Nothing outside the range is wanted. Repeat exactly the lines below from the one with "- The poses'" through the one with "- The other".

[Stored records]
◆ ◆ ◆ ◆ ◆ ◆ ◆

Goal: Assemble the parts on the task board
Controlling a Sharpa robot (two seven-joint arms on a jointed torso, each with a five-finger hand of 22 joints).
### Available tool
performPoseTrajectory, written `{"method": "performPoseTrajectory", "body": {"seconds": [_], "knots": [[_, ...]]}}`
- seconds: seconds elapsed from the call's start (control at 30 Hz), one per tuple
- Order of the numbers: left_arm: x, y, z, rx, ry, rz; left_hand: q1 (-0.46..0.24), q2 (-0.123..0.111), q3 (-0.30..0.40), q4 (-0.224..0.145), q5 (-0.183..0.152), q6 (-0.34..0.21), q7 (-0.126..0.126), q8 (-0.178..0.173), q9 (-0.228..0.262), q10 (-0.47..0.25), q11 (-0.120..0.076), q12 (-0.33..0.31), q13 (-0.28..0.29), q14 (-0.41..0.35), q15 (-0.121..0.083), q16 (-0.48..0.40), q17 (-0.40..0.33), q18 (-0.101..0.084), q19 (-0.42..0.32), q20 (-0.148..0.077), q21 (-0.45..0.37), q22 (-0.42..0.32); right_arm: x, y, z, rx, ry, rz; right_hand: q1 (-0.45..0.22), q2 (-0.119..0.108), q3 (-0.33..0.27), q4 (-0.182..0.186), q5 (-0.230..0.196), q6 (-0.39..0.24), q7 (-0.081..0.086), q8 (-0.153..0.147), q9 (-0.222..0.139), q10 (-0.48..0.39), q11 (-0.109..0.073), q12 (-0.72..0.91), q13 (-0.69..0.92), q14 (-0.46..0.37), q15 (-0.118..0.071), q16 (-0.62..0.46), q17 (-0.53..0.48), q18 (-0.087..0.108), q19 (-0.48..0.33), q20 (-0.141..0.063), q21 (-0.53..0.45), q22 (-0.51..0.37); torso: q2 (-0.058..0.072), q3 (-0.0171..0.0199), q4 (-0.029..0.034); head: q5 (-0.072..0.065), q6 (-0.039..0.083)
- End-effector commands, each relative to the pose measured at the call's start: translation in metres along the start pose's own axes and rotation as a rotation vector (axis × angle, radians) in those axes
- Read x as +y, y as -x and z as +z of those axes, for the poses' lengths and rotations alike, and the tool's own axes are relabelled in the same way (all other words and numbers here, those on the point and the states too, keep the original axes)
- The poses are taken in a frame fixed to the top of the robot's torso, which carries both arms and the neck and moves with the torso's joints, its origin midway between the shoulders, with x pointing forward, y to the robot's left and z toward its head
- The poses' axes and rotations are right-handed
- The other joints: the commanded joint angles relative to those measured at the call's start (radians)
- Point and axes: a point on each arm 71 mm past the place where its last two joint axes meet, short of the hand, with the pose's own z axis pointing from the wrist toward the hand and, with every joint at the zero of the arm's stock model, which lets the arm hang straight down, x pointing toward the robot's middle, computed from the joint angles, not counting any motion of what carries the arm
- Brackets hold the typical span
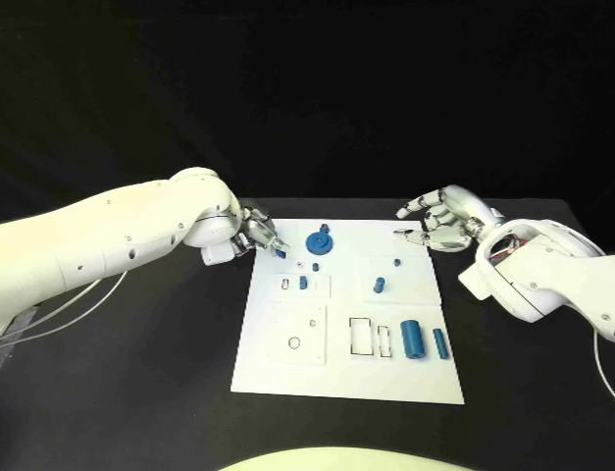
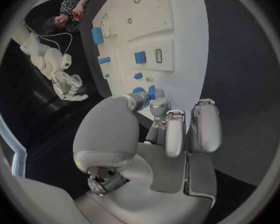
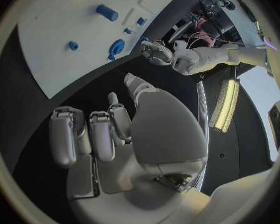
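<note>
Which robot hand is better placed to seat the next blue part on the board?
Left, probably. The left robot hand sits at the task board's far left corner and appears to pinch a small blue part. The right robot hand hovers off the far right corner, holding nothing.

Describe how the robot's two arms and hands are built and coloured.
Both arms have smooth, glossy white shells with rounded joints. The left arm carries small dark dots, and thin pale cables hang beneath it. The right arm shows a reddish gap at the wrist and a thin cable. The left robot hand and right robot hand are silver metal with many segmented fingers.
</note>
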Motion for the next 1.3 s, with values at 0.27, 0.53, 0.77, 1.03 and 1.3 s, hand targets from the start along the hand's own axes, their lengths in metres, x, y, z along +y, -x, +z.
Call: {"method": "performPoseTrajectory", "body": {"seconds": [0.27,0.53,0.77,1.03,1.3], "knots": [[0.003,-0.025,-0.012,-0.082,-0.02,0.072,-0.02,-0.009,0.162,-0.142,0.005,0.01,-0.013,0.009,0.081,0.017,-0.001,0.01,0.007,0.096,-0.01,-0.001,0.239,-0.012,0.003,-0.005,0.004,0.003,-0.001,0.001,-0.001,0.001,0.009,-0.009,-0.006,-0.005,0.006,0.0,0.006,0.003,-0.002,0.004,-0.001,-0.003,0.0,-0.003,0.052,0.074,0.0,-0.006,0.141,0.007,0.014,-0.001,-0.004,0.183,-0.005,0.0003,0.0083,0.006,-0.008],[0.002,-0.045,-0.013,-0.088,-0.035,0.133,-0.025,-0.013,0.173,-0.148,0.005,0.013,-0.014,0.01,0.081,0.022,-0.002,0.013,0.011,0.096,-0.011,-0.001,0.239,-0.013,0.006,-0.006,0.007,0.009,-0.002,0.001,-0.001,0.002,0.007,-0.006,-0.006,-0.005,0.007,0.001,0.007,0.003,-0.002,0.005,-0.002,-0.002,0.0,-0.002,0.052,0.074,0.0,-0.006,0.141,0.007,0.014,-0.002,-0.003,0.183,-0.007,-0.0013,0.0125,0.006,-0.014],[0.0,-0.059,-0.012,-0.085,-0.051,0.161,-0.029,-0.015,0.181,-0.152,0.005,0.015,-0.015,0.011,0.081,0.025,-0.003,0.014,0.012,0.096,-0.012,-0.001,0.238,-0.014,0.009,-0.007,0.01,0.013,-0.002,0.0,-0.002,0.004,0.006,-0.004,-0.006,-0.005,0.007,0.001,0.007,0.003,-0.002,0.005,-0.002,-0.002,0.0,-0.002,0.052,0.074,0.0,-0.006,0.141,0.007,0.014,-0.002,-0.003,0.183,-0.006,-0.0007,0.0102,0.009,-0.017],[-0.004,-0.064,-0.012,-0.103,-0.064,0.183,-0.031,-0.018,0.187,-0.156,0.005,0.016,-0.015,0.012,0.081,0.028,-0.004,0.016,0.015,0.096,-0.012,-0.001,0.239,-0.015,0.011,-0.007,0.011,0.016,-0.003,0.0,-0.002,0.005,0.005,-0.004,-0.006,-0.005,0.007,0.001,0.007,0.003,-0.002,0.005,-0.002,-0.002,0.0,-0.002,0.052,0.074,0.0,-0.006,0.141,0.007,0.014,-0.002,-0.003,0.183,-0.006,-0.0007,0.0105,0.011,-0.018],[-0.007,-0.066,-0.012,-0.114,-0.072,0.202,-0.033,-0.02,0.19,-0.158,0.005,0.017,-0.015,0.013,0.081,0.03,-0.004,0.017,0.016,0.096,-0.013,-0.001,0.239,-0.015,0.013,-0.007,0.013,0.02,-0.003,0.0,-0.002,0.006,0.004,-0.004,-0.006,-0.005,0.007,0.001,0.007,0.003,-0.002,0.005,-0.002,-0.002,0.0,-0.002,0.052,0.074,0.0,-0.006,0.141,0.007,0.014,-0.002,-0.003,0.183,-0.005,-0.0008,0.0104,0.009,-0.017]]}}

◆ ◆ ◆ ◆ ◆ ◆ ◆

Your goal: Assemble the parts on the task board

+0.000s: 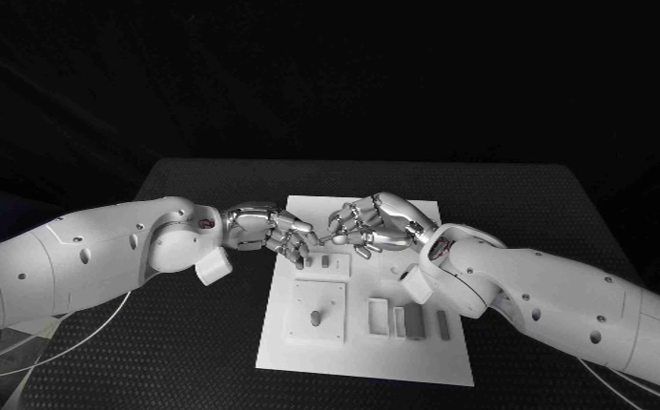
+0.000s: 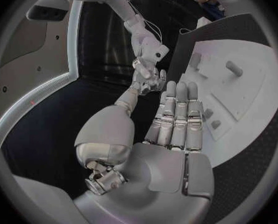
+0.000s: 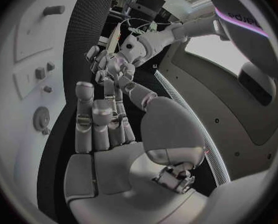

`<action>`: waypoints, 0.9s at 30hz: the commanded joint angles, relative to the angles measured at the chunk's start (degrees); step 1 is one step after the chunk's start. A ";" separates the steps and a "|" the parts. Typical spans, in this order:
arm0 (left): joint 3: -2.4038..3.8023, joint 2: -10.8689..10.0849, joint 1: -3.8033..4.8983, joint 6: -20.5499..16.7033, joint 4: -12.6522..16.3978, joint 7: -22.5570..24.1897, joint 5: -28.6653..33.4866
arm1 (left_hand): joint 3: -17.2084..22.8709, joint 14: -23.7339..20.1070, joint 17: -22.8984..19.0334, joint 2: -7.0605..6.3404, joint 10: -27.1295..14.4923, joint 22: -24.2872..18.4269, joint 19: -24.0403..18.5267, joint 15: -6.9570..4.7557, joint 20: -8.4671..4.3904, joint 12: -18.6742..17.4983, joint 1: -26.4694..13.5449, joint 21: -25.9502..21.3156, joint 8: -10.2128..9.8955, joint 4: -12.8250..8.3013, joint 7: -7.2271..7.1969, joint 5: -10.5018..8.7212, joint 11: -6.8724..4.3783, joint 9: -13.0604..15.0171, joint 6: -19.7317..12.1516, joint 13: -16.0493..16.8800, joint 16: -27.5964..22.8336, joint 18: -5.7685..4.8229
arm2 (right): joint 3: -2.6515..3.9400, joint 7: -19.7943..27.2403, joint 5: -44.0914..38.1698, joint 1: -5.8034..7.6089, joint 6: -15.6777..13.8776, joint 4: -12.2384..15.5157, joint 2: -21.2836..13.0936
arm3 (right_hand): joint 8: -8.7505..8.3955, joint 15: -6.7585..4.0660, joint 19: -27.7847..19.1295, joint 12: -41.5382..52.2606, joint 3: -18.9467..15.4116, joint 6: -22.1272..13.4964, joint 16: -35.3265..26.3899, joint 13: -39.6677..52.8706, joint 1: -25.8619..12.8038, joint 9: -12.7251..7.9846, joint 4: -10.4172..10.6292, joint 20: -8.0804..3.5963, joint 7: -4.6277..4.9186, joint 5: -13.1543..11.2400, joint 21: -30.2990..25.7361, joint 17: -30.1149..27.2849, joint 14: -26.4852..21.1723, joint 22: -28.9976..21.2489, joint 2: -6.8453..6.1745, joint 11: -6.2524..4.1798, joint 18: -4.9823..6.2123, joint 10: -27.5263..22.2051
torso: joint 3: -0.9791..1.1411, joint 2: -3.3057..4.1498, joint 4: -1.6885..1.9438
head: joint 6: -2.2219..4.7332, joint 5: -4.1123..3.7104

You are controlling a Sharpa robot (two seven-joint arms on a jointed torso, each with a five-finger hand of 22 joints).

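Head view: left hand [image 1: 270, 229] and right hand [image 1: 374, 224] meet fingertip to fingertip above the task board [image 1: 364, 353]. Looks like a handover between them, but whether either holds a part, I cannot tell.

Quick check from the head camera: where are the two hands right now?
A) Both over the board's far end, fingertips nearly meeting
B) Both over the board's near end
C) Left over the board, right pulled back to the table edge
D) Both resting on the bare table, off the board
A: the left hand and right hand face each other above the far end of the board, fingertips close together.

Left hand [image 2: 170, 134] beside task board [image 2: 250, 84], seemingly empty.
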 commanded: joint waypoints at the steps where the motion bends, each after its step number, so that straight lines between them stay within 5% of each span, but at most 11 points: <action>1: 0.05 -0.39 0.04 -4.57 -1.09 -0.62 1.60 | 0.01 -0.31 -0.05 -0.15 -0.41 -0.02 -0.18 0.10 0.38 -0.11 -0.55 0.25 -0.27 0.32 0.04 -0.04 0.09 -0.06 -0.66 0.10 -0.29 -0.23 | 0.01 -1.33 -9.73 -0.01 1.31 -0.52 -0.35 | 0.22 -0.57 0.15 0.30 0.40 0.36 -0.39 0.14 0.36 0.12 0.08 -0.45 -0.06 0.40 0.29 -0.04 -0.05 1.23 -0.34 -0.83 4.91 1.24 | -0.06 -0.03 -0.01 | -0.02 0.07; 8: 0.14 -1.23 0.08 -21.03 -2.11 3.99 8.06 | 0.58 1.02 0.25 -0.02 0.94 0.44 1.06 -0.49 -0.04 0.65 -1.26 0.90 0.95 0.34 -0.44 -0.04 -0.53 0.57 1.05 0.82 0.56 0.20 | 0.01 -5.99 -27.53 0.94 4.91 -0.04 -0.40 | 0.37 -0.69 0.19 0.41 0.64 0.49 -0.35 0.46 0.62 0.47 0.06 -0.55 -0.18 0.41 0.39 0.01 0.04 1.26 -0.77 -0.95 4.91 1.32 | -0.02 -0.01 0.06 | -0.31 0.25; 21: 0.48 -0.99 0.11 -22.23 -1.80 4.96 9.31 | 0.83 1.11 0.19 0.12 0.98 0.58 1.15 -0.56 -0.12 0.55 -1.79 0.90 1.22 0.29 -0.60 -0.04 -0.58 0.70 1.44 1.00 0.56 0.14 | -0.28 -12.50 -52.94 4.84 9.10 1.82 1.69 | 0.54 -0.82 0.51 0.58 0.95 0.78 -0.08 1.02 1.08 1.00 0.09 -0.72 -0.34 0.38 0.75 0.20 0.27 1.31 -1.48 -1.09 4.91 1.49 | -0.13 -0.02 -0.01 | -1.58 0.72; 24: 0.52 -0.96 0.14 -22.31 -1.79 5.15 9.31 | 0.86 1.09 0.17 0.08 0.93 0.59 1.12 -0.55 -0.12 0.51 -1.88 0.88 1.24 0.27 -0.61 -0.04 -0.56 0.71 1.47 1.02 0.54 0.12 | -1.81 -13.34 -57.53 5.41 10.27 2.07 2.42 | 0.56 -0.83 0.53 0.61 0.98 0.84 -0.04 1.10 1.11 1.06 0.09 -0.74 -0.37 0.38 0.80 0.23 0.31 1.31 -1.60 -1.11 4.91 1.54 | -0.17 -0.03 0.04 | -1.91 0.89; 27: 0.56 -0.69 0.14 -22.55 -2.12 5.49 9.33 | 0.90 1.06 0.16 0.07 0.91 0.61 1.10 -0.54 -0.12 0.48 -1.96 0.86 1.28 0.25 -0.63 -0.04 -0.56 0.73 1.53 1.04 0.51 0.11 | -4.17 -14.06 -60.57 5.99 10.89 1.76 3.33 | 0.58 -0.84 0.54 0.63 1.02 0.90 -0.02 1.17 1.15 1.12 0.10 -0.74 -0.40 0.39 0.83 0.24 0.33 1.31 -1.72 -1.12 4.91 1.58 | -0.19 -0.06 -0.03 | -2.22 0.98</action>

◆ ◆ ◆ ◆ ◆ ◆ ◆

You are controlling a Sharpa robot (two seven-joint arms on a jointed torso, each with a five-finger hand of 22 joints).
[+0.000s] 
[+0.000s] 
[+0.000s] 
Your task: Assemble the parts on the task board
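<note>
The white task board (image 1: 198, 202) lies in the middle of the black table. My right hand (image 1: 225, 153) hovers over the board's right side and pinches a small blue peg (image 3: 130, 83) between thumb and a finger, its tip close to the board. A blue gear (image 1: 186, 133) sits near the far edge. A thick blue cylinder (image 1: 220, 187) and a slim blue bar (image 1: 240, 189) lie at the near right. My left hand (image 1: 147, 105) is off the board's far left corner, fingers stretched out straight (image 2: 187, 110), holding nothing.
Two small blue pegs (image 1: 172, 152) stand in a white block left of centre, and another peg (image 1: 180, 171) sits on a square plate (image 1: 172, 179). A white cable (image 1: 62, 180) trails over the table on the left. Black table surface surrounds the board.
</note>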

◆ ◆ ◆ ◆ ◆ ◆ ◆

§ **Answer box**:
- The poses' axes and rotations are right-handed
- The other joints: the commanded joint angles relative to those measured at the call's start (radians)

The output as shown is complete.